Last reviewed: May 2026 — industry analysis of Bitcoin mining bans from 2021 to 2026, with operator implications. Builds on our Indonesia & SE Asia regional guide with a global jurisdiction view.

Russia became the latest country to impose meaningful Bitcoin mining restrictions in 2025 and 2026. January 2025 saw ten regions placed under a six-year mining ban running through March 2031. January 2026 turned the previously seasonal restriction in Buryatia and Zabaikalsky Krai into a permanent year-round prohibition, with Siberian power shortfalls of nearly 3,000 megawatts cited as the driver. Authorities flagged roughly 50,000 mining machines as targets of the enforcement effort. And yet, despite all of that, Russia still held approximately 16.9 percent of the global Bitcoin hashrate in Q2 2026 — second only to the United States, comfortably ahead of China. The hashrate didn't leave the country. It moved within it.

This is the recurring pattern of every mining ban since 2021: the network barely notices for more than a few months, the affected hashrate relocates, and the country imposing the ban either keeps its share through informal continuation or watches it migrate to whichever jurisdiction nearby offers stable rules and cheap power. The picture five years into the experiment is clearer than it was the first time: a sovereign cannot kill Bitcoin mining by banning it. A sovereign can only choose whether to host or expel the activity. This guide walks the data — country by country, ban by ban — and translates what the pattern means for fleet operators making jurisdiction-risk decisions in 2026.

The China 2021 Natural Experiment

The single largest forced experiment in Bitcoin mining geography happened in May 2021, when Beijing announced a sweeping ban on mining operations and rapidly enforced it across Sichuan, Xinjiang, Inner Mongolia and the other Chinese mining hubs. At the time, China was estimated to host somewhere between fifty and sixty-five percent of global Bitcoin hashrate — by far the largest concentration anywhere in the network's history.

The crackdown was effective in the short term. Within weeks of the May 2021 announcement, the global Bitcoin hashrate dropped from roughly 180 EH/s to under 90 EH/s — the largest forced drawdown the network has ever experienced. A meaningful number of analysts at the time concluded that this was the beginning of a structural problem for Bitcoin — that no other geography could absorb that much mining capacity, and that the network's security model was about to be tested.

They were wrong on the timeline by months. By December 2021 — roughly six months after the initial crackdown — global hashrate had fully recovered. The miners themselves did most of the work: shipping container loads of ASICs left China for the United States (especially Texas), Kazakhstan, Russia, Iran, and a long tail of smaller destinations. The United States went from approximately seventeen percent of global hashrate pre-ban to nearly forty percent by 2022, the largest beneficiary by absolute share gained.

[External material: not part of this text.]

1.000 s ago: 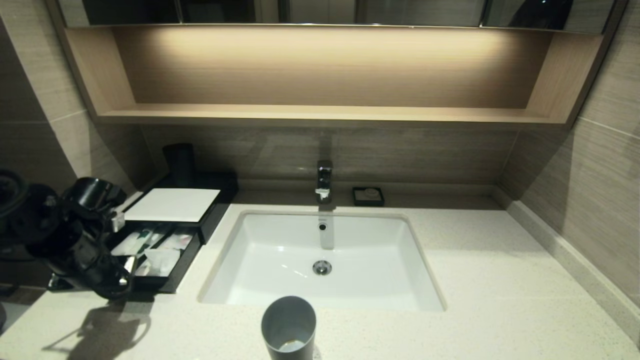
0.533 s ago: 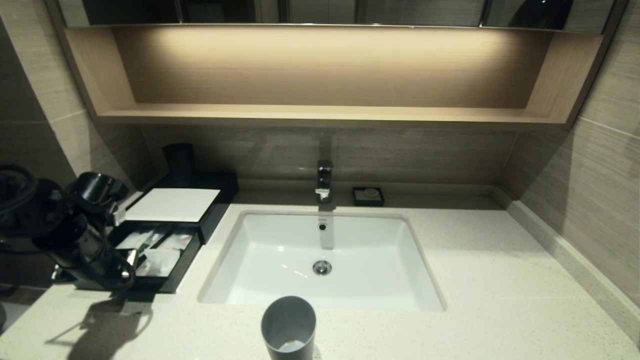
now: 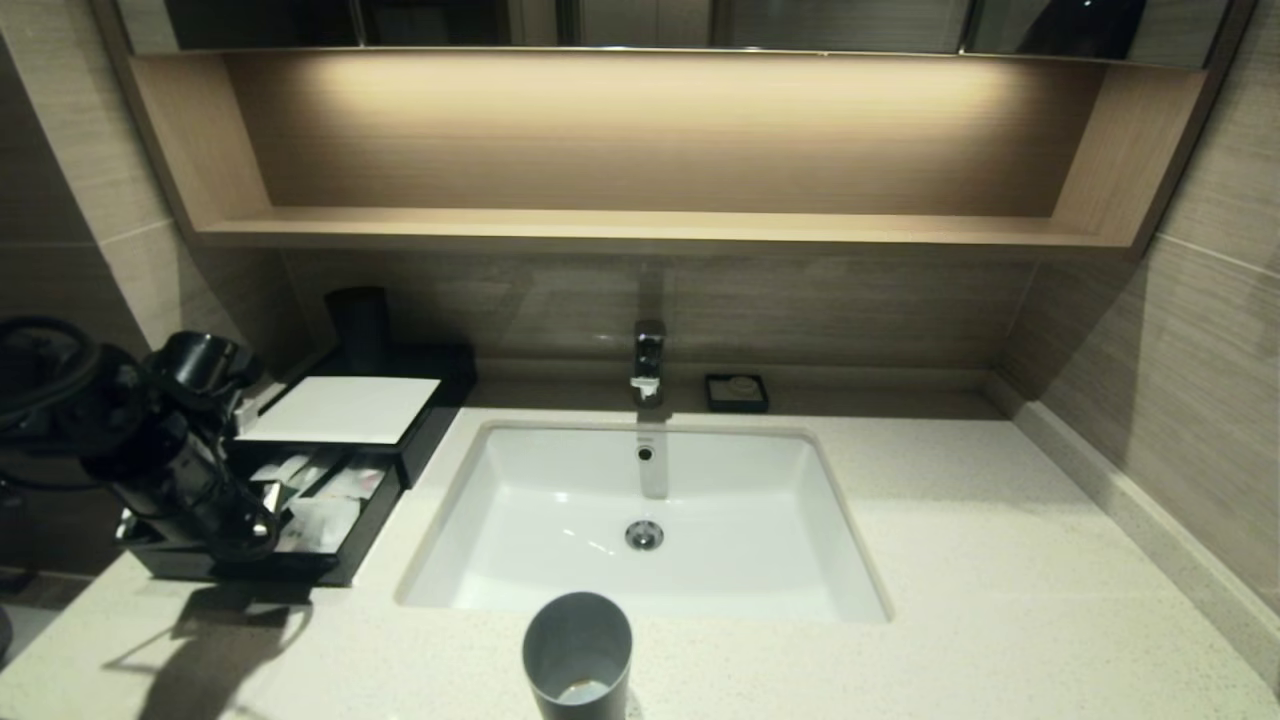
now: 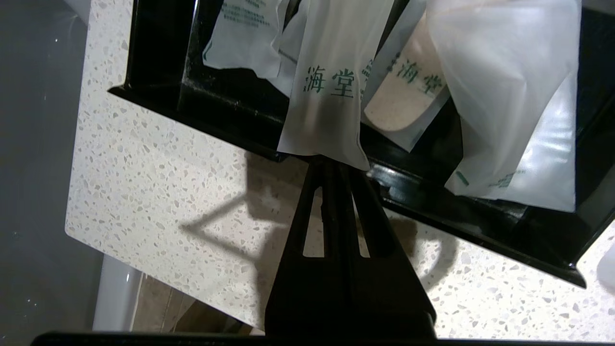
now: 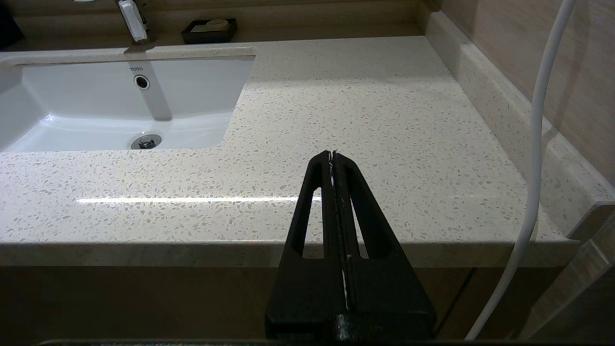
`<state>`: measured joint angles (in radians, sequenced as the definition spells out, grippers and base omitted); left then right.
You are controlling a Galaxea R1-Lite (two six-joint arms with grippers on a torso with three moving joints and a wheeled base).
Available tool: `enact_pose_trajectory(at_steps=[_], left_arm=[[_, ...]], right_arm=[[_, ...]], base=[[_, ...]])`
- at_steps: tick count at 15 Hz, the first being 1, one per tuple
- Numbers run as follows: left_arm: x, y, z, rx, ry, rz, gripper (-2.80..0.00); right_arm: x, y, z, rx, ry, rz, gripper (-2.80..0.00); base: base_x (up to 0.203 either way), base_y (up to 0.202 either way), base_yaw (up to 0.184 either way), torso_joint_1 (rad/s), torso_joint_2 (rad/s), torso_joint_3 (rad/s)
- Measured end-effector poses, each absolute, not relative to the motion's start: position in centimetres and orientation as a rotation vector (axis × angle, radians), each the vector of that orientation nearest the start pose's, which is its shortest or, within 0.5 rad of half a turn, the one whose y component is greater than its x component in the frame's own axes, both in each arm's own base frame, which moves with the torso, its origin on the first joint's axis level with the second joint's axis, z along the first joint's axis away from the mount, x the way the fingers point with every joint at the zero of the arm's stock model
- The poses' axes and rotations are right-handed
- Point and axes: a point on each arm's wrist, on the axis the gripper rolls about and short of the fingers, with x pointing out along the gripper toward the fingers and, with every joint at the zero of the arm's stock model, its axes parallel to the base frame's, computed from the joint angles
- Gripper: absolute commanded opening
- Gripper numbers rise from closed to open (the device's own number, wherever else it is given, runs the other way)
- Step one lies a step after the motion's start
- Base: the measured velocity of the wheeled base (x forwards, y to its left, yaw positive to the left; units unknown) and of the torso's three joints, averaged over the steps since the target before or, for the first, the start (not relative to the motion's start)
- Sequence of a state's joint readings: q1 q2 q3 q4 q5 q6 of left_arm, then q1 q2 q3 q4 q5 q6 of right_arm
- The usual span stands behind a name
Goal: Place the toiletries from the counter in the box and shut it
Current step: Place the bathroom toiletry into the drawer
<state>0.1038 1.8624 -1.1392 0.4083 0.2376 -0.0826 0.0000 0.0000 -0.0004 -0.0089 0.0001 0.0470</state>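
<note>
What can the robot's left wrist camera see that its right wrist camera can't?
Only the left wrist view shows the open black drawer with the plastic-wrapped packets inside, and the shut left gripper at its front edge. Only the right wrist view shows the sink, faucet, soap dish and the shut right gripper, parked low before the counter's edge. Both show the speckled counter.

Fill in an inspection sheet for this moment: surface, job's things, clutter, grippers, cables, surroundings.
Surface: speckled counter with sunken sink.
Job's things: box drawer open, packets inside; one overhangs the drawer's front edge.
Clutter: grey cup at front edge, soap dish by the tap.
Grippers: left gripper shut, tip at the drawer's front; right gripper shut, parked off the counter's front edge.
Cables: white cable beside right gripper.
Surroundings: wooden shelf, tiled walls.
</note>
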Motion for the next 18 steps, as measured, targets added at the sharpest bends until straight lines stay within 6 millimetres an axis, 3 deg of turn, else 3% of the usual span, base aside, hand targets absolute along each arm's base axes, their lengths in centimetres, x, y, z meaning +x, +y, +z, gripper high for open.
enact_pose_trajectory(at_steps=[18], left_arm=[[35.3,5.6,13.4,0.006,1.074,0.411,-2.80]], right_arm=[[-2.3,0.0,7.7,0.047,-0.009,0.001,-2.80]], base=[[0.000,0.000,0.000,0.000,0.00,0.000]])
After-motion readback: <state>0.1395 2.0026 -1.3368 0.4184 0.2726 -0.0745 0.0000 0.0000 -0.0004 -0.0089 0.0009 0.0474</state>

The longer-term tail is even more telling. By 2026, China still hosts approximately 12 percent of global hashrate despite the official ban remaining in place. Mining operations gradually returned through informal channels — leveraging cheap stranded hydropower in Sichuan during the rainy season, operating at smaller scales that don't attract enforcement, or rebranding as data center workloads. The ban hasn't killed the activity; it's just constrained the official acknowledgment of it.

The Kazakhstan Ricochet

Kazakhstan was the single largest beneficiary of the China ban after the United States, briefly hosting over 18 percent of global hashrate by August 2021. Cheap coal-fired power, geographic proximity to Chinese ASIC supply chains, and an initially welcoming regulatory environment made Kazakhstan the obvious nearest-neighbor relocation target.

The honeymoon was short. In January 2022, an internet blackout linked to civil unrest caused a temporary ~13 percent drop in global hashrate as Kazakh operations went offline. In March 2022, Kazakh authorities closed 106 mining operations — 55 voluntary closures and 51 forced — citing tax evasion, unauthorized power consumption, and equipment placed in special economic zones without permission. By May 2022, all crypto mining companies were required to register business data, personnel, power consumption details, IP addresses and equipment documentation.

The crackdown didn't ban mining outright but layered regulatory friction onto an industry whose competitive advantage had been the absence of friction. The result, by 2026: Kazakhstan now holds approximately 4 percent of global hashrate — a sustained decline from the post-China peak. Some of that capacity moved to Russia, which was geographically convenient and had lower regulatory pressure at the time. Some moved to the United States, particularly Texas. Some moved to Ethiopia, which only became a meaningful destination in 2024-2025.

Iran's Slow Squeeze

Iran has run a more permanent version of the ban-and-tolerate pattern. Formally, the country has licensed mining operations and at various points has used them as an industrial energy outlet for surplus electricity. Informally, illegal mining operations have flourished — primarily because Iranian electricity tariffs for households are heavily subsidized, creating an obvious arbitrage between residential power and Bitcoin reward.

The 2026 status: roughly 2-5 percent of global hashrate, down from 4-8 percent in 2021. Iranian authorities have repeatedly cracked down on illegal operations, most recently flagging 427,000 mining devices in the country with an estimated 95 percent operating without standard licenses. Each enforcement wave reduces capacity in the short term, then capacity rebuilds informally as soon as enforcement pressure relaxes. The political tolerance for mining oscillates with each Iranian power-crisis cycle.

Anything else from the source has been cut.